Audius Enhanced Features Down


Using $170 in expenses, provided product credits, and personal labor gained us $7,240 after fees (split among contributors). To put this in perspective, the Audius Team will vest 400M tokens over 3 years while failing to implement 6 of 6 promises in their whitepaper. In this context, we were underpaid for the labor that we did, in addition to the failure of the Audius Team to uphold their promise of monthly rewards.

We stopped maintaining Audius Enhanced because there is no longer an incentive to work on it. The Javascript Wrapper for Audius is a product of Audius Enhanced, which we've proposed to share with the world to give other developers an easier time developing scalable Audius Applications. However, that application wasn't accepted by the Audius Grant Committee because:

  1. “The Wrapper is already completed.”
  2. “Github is free.”
  3. “We should work with Audius on it.”

The State of Audius

The most important takeaway from this project is the importance of marketing. Academic competitions require you to provide what you market. However, in the “real world”, people buy products based on promises. Unfortunately, Audius has failed to fulfill theirs. A number of documents have been created assessing the state of Audius over time: An Analysis on the Decentralized Blockchain Music Platform Audius aggregates these and showcases how Audius does not benefit its users, creators, or external developers.

My experience with Audius has been dishonest. Ironically, a platform focused on artist ownership provides no way for an artist to gain ownership beyond direct investment. So artists will never “own the platform” due to its Tokenomics. Unlike Audius’ competitors, artists are not paid. Copyright is not upheld. There is no incentive for an artist to use Audius, which ruins its user experience.

Audius is solely speculative — perhaps a scam — until monetization occurs. Even so, Audius has promised the feature for 2 years while rejecting requests for a roadmap. Their new TikTok “deal” has been a feature many distributors have had for a while: A decentralized distributor requires a solution to the Blockchain Oracle Problem that Audius has yet to solve. This opens the platform (or more so its operators) to legal liabilities since the platform operates under U.S law. So Audius provides no edge to listeners, artists, or miners who use the platform.

The Community

One other aspect of Audius' failure is how it handles its community. Channels are heavily moderated and any criticism is removed, contrary to a platform built on decentralization. Decisions are made based on the concerns of a few people. Audius doesn't embrace external applications, cemented by breaking their promises of rewards. This ruins the infrastructure Audius needs to grow as a platform.

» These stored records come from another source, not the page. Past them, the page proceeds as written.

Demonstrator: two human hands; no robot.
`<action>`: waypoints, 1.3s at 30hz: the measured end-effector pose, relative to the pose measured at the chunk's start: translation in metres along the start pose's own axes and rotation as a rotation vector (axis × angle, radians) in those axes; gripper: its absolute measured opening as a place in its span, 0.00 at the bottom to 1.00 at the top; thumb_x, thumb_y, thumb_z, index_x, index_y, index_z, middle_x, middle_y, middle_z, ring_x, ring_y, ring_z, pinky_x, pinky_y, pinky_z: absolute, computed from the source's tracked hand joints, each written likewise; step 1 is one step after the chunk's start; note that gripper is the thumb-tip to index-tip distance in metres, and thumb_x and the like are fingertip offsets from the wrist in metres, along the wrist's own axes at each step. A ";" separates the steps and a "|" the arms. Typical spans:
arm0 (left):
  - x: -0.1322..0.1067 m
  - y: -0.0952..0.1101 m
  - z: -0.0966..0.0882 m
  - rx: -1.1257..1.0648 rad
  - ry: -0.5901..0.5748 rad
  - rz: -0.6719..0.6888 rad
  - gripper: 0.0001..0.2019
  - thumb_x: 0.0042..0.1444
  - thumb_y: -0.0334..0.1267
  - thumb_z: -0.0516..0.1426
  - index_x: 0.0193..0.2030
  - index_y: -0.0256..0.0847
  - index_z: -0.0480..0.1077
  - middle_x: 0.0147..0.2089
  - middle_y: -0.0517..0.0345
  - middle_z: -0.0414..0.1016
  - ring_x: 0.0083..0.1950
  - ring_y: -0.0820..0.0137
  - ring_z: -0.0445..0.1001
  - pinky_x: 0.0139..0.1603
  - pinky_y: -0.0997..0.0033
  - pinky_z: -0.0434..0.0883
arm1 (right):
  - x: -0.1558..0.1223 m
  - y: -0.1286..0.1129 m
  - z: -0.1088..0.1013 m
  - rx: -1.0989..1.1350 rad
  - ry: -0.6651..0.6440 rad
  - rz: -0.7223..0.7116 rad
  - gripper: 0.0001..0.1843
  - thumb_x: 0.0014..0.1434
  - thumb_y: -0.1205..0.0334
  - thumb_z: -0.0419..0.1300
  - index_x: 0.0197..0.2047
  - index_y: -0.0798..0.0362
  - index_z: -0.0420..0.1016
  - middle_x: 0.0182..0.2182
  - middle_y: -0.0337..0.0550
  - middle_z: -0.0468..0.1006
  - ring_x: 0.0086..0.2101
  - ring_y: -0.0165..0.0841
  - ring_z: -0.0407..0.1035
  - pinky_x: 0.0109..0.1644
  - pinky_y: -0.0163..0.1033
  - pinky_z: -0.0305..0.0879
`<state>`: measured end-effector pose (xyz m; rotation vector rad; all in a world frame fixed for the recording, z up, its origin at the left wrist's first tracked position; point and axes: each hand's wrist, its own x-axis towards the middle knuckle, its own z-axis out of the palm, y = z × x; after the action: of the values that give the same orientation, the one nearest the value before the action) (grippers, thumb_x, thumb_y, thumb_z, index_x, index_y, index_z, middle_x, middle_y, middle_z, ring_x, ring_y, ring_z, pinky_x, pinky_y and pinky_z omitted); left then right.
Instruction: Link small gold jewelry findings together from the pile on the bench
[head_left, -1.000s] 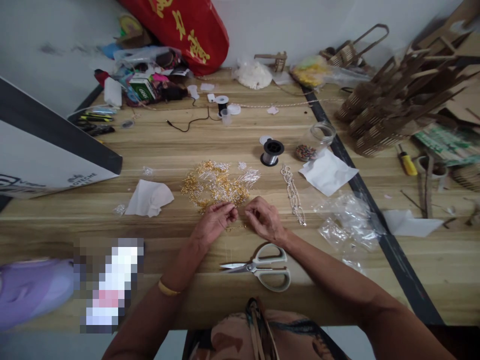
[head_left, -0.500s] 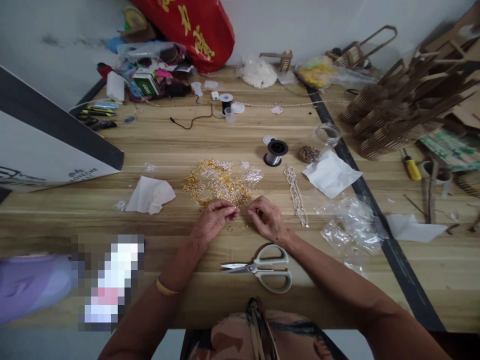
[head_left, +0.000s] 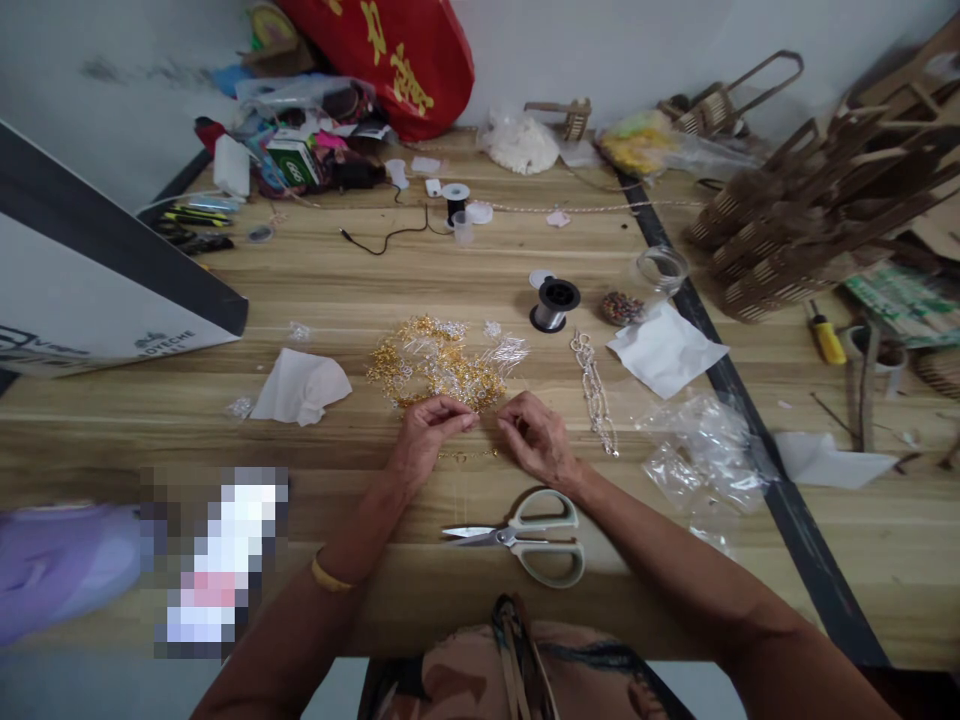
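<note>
My left hand is closed in a pinch, thumb against forefinger; whatever sits at the tips is too small to name. Facing it across a narrow gap, my right hand has its fingers curled and pinched, and their contents cannot be made out. Just beyond both hands spreads a pile of gold and silver beads and findings. A thin gold chain lies on the wood below the fingertips. Nearer to me are grey-handled scissors, their blades pointing left and slightly apart.
A silver chain and clear plastic bags lie to the right. Behind stand a wire spool, a dish of mixed beads and a glass jar. White papers flank the pile. A white box juts in left.
The left fingers have straightened a little and shifted slightly, showing more of the gold chain beneath. My right hand keeps nearly the same pose.
</note>
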<state>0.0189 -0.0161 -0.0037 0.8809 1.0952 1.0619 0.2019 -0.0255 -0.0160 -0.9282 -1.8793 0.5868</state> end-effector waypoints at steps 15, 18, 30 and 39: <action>-0.001 -0.002 -0.001 -0.050 -0.055 -0.016 0.09 0.40 0.36 0.67 0.28 0.36 0.73 0.29 0.55 0.80 0.29 0.70 0.76 0.36 0.68 0.72 | 0.000 0.000 -0.001 -0.008 -0.012 -0.001 0.03 0.61 0.66 0.54 0.37 0.52 0.68 0.29 0.42 0.70 0.28 0.31 0.64 0.29 0.35 0.62; -0.001 -0.002 -0.001 -0.050 -0.053 -0.019 0.10 0.39 0.36 0.67 0.28 0.35 0.73 0.29 0.55 0.80 0.29 0.70 0.76 0.36 0.69 0.73 | 0.000 -0.001 -0.001 -0.018 -0.012 0.000 0.03 0.62 0.65 0.54 0.36 0.52 0.68 0.28 0.42 0.70 0.28 0.31 0.64 0.29 0.36 0.62; -0.002 0.001 0.000 0.016 -0.038 -0.024 0.10 0.39 0.36 0.67 0.30 0.35 0.77 0.30 0.54 0.80 0.30 0.69 0.77 0.39 0.67 0.73 | 0.001 -0.001 0.000 -0.012 -0.001 -0.005 0.03 0.62 0.65 0.54 0.36 0.52 0.69 0.28 0.42 0.70 0.28 0.31 0.64 0.29 0.35 0.62; -0.001 -0.001 -0.002 0.032 -0.023 0.004 0.10 0.42 0.38 0.66 0.32 0.36 0.77 0.32 0.53 0.80 0.33 0.67 0.78 0.41 0.66 0.73 | 0.000 0.000 0.000 -0.018 -0.013 -0.002 0.03 0.62 0.66 0.54 0.37 0.52 0.69 0.28 0.42 0.70 0.28 0.31 0.64 0.29 0.36 0.62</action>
<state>0.0172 -0.0178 -0.0049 0.9195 1.0939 1.0376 0.2019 -0.0254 -0.0153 -0.9357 -1.8996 0.5769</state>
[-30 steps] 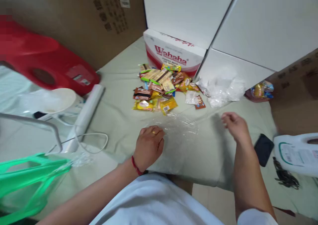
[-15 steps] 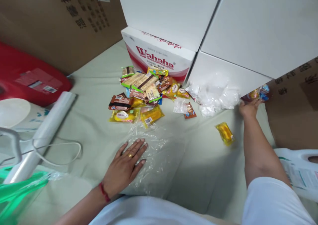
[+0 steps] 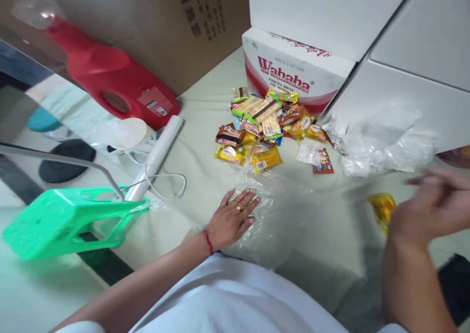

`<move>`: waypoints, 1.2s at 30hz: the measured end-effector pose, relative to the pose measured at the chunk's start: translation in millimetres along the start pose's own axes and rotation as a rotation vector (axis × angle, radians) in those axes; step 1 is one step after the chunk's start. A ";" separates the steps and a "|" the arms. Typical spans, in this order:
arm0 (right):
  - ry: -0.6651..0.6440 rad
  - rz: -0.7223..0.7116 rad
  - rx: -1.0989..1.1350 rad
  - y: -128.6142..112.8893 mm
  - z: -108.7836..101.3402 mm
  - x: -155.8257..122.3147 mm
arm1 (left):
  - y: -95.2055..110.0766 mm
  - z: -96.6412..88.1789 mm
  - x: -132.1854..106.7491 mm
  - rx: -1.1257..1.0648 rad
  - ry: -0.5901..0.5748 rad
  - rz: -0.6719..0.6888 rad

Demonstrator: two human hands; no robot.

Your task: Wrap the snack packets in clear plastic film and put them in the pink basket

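My left hand (image 3: pixel 231 220) lies flat, fingers spread, on a clear plastic bag (image 3: pixel 279 215) spread over the pale cloth. It wears a ring and a red wrist string. My right hand (image 3: pixel 422 210) is raised at the right edge, smeared by motion; whether it holds anything does not show. Partly behind it lies a yellow snack packet (image 3: pixel 382 208). Beyond the bag is a pile of wrapped snacks (image 3: pixel 260 117) in yellow, brown and green-edged wrappers. Beside the pile are a small brown packet (image 3: pixel 323 161) and a small clear wrapper (image 3: pixel 307 152).
Behind the snacks stand a Wahaba-like printed "Wahaha" carton (image 3: pixel 293 73) and white boxes (image 3: pixel 396 98). Crumpled clear plastic (image 3: pixel 389 142) lies at right. On the left are a red jug (image 3: pixel 121 78), a white roll (image 3: pixel 156 156), a white cable (image 3: pixel 183 181) and a green plastic stool (image 3: pixel 55 220).
My right hand has pulled back from the colourful packets by the right-hand boxes toward me. My left hand stays flat on the bag. The view has swung left.
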State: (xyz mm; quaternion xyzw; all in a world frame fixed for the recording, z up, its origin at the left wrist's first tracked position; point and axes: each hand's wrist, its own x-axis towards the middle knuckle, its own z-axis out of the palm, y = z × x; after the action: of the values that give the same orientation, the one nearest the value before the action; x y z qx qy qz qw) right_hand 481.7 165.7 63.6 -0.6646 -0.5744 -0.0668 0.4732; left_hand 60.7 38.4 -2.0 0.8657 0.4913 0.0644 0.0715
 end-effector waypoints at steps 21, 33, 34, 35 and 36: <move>-0.497 0.197 -0.187 -45.4 59.4 -46.0 | -20.7 -5.2 -27.9 -0.028 0.082 -0.195; -0.305 0.489 -0.058 -65.4 45.2 -47.4 | -24.3 -5.1 -29.2 -0.137 0.118 -0.182; -0.255 0.401 -0.050 -77.3 32.8 -62.8 | -24.3 -4.8 -29.1 -0.140 0.122 -0.182; -0.255 0.295 -0.046 -91.6 23.0 -81.2 | -24.2 -4.5 -29.1 -0.143 0.127 -0.183; -0.310 0.177 -0.048 -107.5 16.0 -101.9 | -24.1 -4.1 -29.1 -0.146 0.131 -0.183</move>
State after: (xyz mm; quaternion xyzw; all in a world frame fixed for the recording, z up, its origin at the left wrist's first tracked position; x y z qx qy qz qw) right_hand 351.8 94.0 49.9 -0.7259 -0.5780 0.0649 0.3671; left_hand 24.9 25.9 -3.7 0.8037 0.5659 0.1494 0.1077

Certain users may claim the Audius Grant Committee to be a valid method of earning ownership. However, Audius has claimed to be unaffiliated with its Grant Committee (despite its affiliation at creation). The grant system itself is a marketing effort focused on distribution to many people rather than direct value. As a result, the program incentivizes low effort events that will only impact Audius in the short term (if at all). Grants don't operate conditionally so there is no incentive to do more; if you even get accepted for work you've already done.

The Audius Grant Committee Exposed document explains many issues with the committee’s founding. While many of these issues have been fixed, the committee still remains under moderation by many of the existing members who fail to hit distribution targets (while being paid). When it's time for re-election, new rules are proposed to limit who can apply, and the amount of time — often a week — one has to apply. In addition, voters are only given a few days to vote for a 3-month appointment.

Audius needs people like us to support their platform because we are invested in what we do. Unfortunately, we've been driven to critique it to no end. So I can not put any more effort into the ecosystem until Audius fixes its issues.